Keywords: perioperative updates, perioperative communication, surgery, family-centered care, patient satisfaction
Multiple studies have shown that perioperative communication is important in reducing anxiety and improving the overall experience of family members waiting for surgical patients.1–3 Perioperative communication and attentiveness have been identified as the two most important determinants of perceived surgeon performance.4 Moreover, surgeons agree that perioperative communication is important and describe the patient’s family members as pseudo-patients.5 A recent study showed that increased perioperative communication increases patient satisfaction after total joint arthroplasty, but there have been no studies conducted using standardized perioperative updates to investigate their effect on family member satisfaction.6
Communication and empathy are even more important in the case of adverse outcomes.7,8 Family members of patients in the intensive care unit rated attitude, clarity of message, and ability to ask questions as most important when receiving bad news. The CARE/SHARE models of establishing rapport with patients and families suggest it is best to wait until all information is available before speaking with the family, particularly in the event of adverse surgical outcomes.9 However, presently there is no agreed-upon standardized time to deliver postoperative news to patients’ families, with some surgeons delivering news before a procedure is entirely complete.

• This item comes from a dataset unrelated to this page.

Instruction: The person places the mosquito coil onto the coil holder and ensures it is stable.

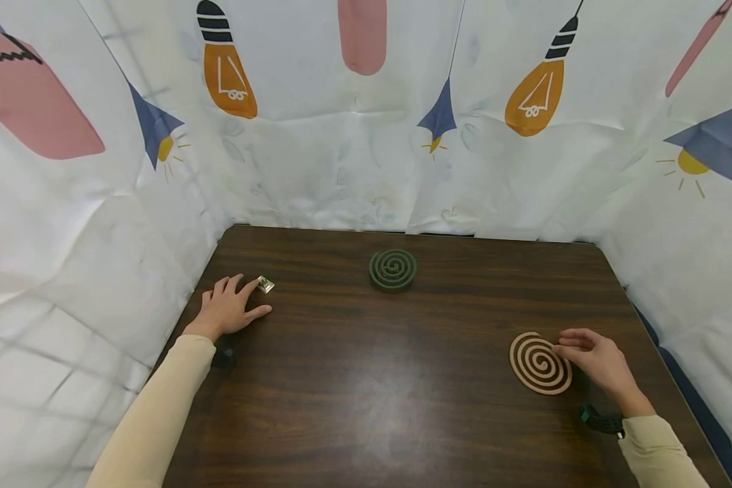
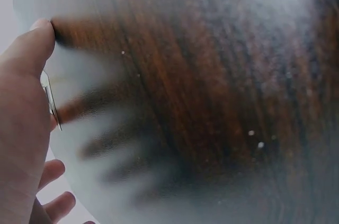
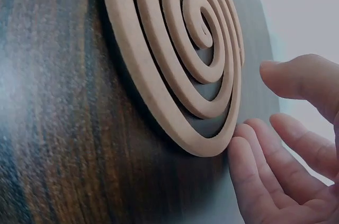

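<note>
- Two hands, two separate spots in the head view: left hand point(image 1: 224, 310) fanned out flat-ish near the far left of the tabletop point(image 1: 366, 352), index fingertip at a small shiny metal piece point(image 1: 266, 285), thumb off to the side. Not gripping anything.
- Same view, other side: right hand point(image 1: 598, 356) has loosely bent fingers at the right edge of a tan coil point(image 1: 541, 364), which lies near the right side. A green coil point(image 1: 393, 269) sits by the far edge in the middle, nobody touching it.
- Left wrist view: the metal piece is edge-on and looks super thin, between thumb and fingers. Looks like a fingertip meets it, but most of that contact is hidden. I'd go light here, since a flat little thing like that probably skids or bends if you jab it.
- Right wrist view: fingertips are right by the coil's rim, thumb apart from it, so no pinch. Can't tell if they actually touch. The rings have gaps between them and look brittle to me, so imo support several rings from underneath and keep the coil level; tugging just the outer ring could snap it.
</note>
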A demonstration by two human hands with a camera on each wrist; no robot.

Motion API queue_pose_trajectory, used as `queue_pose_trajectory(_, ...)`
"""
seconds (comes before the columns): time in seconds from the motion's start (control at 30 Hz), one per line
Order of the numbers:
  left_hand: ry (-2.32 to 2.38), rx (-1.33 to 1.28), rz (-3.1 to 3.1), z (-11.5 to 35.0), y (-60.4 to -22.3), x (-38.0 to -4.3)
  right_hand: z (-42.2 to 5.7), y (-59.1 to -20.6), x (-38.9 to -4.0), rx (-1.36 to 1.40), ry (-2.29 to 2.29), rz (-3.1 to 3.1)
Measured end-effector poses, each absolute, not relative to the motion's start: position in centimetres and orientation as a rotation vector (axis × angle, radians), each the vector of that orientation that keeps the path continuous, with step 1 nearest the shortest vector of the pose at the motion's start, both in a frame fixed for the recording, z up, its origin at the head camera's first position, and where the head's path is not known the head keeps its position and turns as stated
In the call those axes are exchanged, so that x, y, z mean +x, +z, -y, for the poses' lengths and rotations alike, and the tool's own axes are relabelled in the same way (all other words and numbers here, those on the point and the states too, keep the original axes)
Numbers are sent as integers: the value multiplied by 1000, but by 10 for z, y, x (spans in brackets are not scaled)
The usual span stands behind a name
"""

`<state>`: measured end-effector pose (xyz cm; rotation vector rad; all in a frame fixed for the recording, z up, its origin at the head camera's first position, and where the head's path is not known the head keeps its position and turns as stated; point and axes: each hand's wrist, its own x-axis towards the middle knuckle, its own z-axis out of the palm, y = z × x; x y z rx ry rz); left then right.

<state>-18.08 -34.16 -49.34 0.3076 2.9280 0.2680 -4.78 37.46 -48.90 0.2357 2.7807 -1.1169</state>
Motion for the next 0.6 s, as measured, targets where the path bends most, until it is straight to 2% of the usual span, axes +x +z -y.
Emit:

While there is anecdotal evidence that it may be concerning to patients’ families to not receive an update at the scheduled ending time of a procedure, actual family preference remains undetermined.10 In a study by Blum et al, families were surveyed regarding perioperative stress and satisfaction regarding the care experience. Those receiving periodic updates (a phone call every 2 hours) reported less anxiety and a better overall experience than the group of families who did not receive periodic updates.11 However, no study currently exists that examines which critical events of the case are most important in surgeon-family communication.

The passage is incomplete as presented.